Task goal:
Using the listing below, please count the lines that contain the string "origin". Only the number is wanted.

Available data:

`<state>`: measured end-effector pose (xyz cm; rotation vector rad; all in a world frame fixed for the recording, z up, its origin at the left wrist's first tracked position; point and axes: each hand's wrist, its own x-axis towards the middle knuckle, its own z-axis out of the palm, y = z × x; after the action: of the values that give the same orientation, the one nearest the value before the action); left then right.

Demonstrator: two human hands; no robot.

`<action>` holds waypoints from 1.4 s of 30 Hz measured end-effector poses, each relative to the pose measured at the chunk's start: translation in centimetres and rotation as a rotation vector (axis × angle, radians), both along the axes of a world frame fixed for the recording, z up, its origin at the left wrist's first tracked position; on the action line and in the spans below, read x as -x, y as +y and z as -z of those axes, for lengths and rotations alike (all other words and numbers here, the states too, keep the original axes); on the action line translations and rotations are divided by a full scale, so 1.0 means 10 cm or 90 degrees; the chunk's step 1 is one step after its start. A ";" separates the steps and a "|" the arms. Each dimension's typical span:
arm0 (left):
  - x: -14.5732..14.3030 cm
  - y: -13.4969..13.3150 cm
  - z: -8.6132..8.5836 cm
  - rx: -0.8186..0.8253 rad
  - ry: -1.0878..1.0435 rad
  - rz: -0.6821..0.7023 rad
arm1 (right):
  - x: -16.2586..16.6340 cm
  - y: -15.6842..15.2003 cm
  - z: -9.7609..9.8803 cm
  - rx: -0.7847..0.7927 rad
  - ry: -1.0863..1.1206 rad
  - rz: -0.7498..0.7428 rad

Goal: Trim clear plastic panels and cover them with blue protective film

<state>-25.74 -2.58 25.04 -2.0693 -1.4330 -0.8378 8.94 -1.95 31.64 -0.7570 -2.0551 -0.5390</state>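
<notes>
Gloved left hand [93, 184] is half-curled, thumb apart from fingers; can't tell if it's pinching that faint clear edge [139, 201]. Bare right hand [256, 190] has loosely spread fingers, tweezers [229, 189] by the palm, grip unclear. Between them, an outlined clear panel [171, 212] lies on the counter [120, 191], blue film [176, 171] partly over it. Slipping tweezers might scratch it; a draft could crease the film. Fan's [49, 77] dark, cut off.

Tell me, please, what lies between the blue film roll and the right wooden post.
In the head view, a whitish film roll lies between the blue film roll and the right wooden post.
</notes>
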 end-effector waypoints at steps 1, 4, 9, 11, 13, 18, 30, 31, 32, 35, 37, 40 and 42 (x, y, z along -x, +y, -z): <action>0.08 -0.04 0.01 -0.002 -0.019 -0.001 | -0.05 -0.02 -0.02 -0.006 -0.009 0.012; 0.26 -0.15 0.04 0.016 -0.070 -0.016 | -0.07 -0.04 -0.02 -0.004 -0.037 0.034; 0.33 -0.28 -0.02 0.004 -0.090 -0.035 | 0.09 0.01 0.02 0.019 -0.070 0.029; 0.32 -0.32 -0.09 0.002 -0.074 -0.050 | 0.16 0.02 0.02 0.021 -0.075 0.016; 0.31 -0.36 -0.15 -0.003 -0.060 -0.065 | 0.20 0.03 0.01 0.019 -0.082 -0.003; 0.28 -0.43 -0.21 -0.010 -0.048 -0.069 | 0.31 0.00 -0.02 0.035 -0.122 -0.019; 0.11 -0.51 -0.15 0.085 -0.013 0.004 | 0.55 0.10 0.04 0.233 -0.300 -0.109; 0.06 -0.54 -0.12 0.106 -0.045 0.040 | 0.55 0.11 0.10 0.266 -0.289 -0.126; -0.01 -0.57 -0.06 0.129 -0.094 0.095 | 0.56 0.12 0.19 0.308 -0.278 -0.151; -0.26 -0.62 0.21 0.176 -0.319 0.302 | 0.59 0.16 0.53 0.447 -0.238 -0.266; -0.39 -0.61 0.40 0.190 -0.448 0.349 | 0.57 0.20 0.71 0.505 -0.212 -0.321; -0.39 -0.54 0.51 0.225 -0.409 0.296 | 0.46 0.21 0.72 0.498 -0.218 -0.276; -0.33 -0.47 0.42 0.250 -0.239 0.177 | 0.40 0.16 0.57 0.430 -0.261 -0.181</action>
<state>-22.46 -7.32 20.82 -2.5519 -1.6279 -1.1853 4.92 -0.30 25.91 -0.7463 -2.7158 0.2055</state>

Answer space:
2